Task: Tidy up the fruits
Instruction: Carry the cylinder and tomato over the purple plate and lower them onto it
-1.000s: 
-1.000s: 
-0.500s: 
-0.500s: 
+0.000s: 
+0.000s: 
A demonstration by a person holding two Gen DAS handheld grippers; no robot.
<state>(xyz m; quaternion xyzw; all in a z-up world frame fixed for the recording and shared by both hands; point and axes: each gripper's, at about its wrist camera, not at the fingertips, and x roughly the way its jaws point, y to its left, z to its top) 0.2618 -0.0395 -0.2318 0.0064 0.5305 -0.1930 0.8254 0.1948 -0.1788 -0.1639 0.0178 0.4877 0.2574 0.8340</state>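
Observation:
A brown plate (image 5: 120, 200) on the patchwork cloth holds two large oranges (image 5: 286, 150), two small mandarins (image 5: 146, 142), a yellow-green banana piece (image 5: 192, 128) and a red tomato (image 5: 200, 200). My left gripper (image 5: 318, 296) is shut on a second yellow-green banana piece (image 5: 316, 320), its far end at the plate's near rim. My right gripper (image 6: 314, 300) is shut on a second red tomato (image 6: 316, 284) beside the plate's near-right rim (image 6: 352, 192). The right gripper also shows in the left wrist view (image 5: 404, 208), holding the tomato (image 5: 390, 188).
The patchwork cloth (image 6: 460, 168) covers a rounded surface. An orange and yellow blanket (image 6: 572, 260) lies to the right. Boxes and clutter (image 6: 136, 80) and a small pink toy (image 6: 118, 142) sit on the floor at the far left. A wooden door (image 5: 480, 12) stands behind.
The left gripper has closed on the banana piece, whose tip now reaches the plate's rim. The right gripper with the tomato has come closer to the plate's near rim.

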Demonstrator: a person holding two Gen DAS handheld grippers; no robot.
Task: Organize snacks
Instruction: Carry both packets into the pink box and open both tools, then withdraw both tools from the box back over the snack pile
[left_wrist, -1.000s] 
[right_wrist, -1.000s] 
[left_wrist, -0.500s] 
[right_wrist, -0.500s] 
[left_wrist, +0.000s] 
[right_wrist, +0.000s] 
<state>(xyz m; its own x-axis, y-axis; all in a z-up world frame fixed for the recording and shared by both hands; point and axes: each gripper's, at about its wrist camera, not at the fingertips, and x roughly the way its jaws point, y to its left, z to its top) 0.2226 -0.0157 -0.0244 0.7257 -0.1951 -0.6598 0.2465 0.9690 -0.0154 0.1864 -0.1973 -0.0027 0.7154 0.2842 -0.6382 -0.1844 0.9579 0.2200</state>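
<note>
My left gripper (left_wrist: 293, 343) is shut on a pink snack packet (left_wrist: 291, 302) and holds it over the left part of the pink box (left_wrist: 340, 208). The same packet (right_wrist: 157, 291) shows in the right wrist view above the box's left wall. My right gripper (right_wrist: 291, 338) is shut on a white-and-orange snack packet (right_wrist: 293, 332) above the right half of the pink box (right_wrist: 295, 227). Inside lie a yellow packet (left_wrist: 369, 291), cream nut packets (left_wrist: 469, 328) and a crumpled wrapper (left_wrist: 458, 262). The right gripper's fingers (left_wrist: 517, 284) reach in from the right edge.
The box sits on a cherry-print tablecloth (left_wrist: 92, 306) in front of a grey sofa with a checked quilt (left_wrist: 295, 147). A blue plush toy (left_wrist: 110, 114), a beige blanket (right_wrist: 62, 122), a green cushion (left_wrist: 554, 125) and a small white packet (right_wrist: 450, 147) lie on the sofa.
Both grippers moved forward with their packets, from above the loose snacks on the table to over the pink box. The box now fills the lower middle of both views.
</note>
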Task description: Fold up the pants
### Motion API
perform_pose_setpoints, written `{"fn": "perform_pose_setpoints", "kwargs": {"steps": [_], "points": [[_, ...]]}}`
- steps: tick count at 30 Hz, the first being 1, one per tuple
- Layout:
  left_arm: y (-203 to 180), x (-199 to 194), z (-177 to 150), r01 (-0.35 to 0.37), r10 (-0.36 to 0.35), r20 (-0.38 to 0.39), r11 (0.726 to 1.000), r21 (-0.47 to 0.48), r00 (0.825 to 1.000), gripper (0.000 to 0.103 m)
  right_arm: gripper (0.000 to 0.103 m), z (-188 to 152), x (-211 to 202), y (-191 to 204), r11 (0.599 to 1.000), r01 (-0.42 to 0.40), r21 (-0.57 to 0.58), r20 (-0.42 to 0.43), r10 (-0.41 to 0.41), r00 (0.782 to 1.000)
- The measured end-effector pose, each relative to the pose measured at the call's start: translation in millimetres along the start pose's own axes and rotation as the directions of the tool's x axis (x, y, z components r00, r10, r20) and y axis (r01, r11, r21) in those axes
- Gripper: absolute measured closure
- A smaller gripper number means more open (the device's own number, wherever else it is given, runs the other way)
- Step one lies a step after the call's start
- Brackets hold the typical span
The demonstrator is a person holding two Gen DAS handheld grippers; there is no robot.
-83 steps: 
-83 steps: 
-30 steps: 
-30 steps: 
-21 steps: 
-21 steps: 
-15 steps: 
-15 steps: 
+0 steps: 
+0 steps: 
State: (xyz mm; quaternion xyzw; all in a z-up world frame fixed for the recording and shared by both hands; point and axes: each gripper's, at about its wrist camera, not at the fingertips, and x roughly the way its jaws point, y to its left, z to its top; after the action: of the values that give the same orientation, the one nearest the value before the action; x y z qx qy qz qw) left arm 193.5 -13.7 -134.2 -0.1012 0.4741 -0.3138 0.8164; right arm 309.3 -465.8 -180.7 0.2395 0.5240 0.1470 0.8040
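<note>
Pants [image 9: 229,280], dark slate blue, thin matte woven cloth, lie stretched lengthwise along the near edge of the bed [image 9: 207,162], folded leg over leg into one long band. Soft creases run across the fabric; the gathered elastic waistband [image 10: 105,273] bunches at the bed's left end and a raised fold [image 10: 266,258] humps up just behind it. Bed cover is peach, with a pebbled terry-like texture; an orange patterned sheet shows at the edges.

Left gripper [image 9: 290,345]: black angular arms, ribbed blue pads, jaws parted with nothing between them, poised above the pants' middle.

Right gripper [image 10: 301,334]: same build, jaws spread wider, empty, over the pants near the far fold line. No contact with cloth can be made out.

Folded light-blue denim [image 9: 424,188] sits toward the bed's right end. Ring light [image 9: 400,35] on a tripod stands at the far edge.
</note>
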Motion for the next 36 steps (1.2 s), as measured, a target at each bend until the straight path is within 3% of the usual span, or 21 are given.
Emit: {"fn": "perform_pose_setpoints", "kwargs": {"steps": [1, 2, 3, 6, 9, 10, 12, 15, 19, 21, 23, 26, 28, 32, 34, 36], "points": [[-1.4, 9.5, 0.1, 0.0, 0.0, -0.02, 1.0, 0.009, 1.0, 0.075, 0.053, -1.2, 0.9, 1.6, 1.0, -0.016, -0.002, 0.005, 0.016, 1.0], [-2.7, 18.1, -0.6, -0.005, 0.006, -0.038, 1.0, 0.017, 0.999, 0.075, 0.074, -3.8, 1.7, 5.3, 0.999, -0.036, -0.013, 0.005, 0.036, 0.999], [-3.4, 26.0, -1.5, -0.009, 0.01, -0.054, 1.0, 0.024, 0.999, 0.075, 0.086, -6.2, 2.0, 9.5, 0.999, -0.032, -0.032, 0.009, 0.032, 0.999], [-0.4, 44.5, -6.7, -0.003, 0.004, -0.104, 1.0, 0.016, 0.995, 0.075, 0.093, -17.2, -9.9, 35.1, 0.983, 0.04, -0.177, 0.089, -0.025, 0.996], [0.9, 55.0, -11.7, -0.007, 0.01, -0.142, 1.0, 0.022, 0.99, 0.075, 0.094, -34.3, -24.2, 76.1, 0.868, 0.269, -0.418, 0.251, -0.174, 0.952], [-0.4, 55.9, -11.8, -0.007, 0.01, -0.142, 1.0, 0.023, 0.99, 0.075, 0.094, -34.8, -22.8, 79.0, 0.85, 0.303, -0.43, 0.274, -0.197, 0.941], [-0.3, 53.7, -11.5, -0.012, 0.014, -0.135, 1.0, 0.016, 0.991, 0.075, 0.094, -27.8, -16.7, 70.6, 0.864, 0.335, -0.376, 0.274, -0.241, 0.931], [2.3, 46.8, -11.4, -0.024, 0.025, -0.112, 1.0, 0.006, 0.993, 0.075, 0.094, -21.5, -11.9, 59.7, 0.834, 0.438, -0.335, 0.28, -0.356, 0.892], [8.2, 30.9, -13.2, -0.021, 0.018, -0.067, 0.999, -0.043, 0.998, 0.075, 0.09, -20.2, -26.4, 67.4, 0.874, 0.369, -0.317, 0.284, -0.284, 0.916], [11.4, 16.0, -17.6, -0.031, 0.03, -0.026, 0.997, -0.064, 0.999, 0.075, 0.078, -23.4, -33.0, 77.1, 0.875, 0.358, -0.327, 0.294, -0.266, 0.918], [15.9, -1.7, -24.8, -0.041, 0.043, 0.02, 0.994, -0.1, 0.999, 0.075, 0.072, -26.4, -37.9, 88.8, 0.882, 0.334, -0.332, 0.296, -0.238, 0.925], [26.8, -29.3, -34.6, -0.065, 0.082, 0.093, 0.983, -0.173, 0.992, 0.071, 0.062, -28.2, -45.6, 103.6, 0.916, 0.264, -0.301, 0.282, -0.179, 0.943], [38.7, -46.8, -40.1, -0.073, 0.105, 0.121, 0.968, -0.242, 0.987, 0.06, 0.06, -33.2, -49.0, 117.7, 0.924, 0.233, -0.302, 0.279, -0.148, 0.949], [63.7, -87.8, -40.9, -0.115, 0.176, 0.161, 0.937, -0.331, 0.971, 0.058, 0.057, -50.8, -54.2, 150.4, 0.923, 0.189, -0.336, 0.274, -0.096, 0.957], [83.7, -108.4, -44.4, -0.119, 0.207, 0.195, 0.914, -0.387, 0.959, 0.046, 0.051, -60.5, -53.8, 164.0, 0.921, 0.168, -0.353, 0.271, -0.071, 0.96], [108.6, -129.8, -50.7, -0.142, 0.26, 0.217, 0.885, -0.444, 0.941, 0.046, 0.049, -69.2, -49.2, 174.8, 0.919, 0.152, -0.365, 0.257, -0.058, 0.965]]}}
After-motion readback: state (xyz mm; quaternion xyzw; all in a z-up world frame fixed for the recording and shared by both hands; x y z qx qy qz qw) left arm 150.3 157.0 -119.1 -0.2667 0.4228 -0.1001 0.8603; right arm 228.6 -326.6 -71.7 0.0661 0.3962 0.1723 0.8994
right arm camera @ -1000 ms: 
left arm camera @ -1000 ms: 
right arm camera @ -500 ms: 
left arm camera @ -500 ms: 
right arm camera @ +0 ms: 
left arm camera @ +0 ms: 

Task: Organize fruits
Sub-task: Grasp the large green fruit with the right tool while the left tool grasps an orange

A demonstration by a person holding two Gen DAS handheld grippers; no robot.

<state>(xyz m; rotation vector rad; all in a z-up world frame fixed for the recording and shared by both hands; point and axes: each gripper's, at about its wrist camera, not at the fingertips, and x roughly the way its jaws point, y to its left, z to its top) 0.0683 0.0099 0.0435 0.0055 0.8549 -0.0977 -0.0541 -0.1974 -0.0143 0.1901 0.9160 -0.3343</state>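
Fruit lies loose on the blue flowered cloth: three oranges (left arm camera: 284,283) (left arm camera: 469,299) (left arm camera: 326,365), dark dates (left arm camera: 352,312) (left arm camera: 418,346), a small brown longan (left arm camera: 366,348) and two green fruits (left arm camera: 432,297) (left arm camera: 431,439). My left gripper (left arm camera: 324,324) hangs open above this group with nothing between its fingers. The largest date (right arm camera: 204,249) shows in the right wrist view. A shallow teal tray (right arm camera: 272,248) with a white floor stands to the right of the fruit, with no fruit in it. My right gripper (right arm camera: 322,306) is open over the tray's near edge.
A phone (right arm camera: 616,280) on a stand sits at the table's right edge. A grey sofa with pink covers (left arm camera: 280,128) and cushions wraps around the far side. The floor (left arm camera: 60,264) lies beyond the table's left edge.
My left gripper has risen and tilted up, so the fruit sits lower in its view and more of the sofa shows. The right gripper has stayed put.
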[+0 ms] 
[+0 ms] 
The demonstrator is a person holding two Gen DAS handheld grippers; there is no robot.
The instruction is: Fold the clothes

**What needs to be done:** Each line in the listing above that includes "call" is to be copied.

**Task response:**
- The measured end-effector pose, each relative to the pose measured at the call's start: translation in millimetres along the start pose's own axes and rotation as the directions of the tool's x axis (x, y, z components r00, r10, r20) and y axis (r01, r11, r21) in those axes
- Step one lies a step after the call's start

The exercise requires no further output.